Prior to rake off I required head phones i had previous place in my stowed hip messenger bag. Airplane doors locked and closed... Moments ago at from take off.... Neighbor lady asked if the was room for her belongings... I may have offered this information up to her for her trip comfort.

Meanwhile the captain is waiting to taxi, neighbor lady take he time to get here stowage material ready for stowing. Here I am standing in the aisle to assist. Flight crew fire lasers.... She decides to take all the time.... All of it, coat in the bag? Purse out? Should we tie the reusable grocery bag? (Haute fashion for the jet setting types).......

With her goods stowed the flight is ready to fly.

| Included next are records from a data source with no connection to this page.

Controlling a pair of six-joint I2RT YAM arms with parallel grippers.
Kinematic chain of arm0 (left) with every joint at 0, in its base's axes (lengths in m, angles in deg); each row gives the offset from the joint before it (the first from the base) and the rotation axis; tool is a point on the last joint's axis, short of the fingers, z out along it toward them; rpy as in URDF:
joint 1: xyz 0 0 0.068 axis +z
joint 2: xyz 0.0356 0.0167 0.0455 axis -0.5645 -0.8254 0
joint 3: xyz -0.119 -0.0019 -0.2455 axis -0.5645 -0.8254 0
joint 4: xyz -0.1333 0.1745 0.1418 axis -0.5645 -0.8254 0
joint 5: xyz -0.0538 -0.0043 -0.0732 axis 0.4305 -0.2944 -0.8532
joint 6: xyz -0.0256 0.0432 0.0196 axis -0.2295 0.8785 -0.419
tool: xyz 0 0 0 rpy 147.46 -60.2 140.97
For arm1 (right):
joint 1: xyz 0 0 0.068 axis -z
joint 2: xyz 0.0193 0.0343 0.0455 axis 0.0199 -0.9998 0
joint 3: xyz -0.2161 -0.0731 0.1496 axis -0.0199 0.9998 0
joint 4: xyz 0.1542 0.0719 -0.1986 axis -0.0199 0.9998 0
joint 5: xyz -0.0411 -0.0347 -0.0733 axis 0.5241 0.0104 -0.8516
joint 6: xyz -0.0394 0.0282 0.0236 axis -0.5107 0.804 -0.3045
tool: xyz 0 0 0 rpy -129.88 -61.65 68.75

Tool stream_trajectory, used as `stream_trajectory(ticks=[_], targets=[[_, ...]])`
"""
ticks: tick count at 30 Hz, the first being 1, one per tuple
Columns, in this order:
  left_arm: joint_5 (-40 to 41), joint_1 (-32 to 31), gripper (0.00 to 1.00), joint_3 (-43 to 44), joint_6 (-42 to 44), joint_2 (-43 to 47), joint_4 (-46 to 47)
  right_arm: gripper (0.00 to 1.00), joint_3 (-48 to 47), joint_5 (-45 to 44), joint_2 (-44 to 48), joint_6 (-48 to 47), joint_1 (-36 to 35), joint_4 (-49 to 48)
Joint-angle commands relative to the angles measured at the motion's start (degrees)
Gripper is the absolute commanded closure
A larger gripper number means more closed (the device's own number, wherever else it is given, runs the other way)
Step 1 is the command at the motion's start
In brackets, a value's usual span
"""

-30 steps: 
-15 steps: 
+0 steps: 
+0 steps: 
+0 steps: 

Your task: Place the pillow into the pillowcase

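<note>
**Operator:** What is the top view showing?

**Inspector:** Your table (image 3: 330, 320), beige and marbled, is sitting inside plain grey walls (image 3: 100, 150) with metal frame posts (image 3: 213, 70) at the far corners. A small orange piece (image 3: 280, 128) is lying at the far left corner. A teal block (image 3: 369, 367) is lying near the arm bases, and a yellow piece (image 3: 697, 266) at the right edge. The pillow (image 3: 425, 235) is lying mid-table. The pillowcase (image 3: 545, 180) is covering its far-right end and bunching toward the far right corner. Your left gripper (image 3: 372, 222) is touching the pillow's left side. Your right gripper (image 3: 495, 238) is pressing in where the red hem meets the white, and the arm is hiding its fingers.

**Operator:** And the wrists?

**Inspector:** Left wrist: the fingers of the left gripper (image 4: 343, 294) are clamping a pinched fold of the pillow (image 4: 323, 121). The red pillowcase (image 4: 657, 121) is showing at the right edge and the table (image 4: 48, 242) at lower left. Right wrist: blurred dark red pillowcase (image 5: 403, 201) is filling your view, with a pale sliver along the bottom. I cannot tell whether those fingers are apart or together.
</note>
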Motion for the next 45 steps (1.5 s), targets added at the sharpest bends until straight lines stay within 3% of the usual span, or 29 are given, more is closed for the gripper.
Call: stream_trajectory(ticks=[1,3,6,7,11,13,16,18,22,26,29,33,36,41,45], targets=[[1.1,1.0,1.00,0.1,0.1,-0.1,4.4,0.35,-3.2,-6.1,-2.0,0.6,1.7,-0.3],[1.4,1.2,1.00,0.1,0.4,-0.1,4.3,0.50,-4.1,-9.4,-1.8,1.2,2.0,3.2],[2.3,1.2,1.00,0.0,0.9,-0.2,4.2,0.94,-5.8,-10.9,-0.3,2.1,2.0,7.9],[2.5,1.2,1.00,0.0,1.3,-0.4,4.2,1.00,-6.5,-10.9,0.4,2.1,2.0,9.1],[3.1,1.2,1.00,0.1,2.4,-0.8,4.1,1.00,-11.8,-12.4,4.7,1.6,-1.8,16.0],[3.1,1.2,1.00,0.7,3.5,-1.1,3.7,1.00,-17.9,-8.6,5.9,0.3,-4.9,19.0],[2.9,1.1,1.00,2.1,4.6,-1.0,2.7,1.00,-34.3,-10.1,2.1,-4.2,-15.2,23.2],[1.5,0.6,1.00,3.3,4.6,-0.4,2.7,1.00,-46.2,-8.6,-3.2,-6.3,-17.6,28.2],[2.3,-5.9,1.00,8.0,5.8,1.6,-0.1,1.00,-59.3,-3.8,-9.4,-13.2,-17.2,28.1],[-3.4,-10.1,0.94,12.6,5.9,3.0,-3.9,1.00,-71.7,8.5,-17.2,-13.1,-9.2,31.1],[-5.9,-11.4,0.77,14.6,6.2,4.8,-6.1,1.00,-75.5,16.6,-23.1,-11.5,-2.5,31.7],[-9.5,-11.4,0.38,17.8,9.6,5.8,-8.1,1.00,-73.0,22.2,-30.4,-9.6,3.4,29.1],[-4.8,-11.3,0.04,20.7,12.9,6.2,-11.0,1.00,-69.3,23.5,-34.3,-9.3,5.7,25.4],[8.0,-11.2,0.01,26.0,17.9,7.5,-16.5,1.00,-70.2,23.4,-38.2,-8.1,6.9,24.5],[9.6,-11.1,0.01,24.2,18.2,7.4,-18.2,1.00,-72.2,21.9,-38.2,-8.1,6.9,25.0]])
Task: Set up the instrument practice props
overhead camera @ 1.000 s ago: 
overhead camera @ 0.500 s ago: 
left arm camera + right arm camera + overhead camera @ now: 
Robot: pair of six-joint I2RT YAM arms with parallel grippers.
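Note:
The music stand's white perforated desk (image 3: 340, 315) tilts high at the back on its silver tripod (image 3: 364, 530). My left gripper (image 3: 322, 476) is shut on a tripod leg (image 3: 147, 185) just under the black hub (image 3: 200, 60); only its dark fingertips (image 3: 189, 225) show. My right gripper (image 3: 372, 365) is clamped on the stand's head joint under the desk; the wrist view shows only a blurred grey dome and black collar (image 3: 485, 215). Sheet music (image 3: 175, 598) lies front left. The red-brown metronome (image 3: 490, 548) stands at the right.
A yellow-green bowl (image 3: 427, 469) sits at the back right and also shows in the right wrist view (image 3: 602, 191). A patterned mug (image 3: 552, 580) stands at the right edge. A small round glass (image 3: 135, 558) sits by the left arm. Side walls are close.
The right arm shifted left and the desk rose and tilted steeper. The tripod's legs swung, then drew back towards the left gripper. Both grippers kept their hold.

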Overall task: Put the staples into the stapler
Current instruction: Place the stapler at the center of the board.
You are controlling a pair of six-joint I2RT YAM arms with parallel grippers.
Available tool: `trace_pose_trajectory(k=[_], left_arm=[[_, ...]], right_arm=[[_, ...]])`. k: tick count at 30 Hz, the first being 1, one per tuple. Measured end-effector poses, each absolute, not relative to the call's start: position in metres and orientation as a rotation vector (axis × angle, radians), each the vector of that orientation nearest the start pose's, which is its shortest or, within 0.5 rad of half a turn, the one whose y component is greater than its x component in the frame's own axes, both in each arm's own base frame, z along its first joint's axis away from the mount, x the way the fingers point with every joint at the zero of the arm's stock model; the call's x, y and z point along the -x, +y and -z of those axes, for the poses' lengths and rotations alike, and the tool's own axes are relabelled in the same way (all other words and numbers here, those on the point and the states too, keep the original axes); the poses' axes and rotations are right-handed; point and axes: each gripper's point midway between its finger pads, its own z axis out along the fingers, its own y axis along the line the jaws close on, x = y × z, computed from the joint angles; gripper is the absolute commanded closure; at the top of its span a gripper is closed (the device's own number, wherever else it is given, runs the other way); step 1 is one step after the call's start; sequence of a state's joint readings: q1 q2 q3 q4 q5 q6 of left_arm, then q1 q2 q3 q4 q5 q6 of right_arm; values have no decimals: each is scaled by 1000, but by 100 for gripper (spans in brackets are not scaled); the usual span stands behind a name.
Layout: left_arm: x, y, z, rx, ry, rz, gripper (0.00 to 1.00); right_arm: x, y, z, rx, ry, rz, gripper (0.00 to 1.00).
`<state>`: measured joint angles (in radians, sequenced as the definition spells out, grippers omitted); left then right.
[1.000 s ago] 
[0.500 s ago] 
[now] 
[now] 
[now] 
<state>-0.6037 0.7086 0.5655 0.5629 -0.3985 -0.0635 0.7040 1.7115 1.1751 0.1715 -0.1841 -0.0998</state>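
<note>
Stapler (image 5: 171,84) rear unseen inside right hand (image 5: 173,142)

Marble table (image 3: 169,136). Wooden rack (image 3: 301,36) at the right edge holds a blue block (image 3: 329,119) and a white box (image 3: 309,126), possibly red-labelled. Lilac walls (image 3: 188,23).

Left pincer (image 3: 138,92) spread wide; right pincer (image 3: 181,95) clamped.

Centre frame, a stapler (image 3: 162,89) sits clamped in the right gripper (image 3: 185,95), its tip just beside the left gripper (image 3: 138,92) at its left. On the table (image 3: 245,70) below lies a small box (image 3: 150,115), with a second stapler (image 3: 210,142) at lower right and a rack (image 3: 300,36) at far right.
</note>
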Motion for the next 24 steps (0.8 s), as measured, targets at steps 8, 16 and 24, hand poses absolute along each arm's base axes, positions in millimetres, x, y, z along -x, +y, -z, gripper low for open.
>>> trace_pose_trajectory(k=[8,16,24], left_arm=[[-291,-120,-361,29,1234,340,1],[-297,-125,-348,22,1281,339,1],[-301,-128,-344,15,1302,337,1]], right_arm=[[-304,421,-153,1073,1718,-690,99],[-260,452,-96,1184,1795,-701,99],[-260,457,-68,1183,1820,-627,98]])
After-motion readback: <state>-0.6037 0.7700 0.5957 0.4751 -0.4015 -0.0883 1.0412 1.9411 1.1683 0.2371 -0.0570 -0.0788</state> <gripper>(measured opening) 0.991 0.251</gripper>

Come the end of our flight neighbor lady is ready to hand off her inflight created garbage. Flight crew, as they do, are going row by row to take refuse and ensure all ate ready for landing... But neighbor lady is ready to hand off the garbage NOW. Flight crew has 15 rows to deal with but neighbor lady ( who is in the middle seat) is jumping at the chance to have the crew take her personal garbage NOW. Not later, not in a minute or two.... But NOW.

DCA to ORD and its passengers can be such a chore.

John or George Templeton foundation.

Dance Moms is the worst.  Can reality TV just stop with the contrived bulls hit??

Georgia slays all with her drum kit.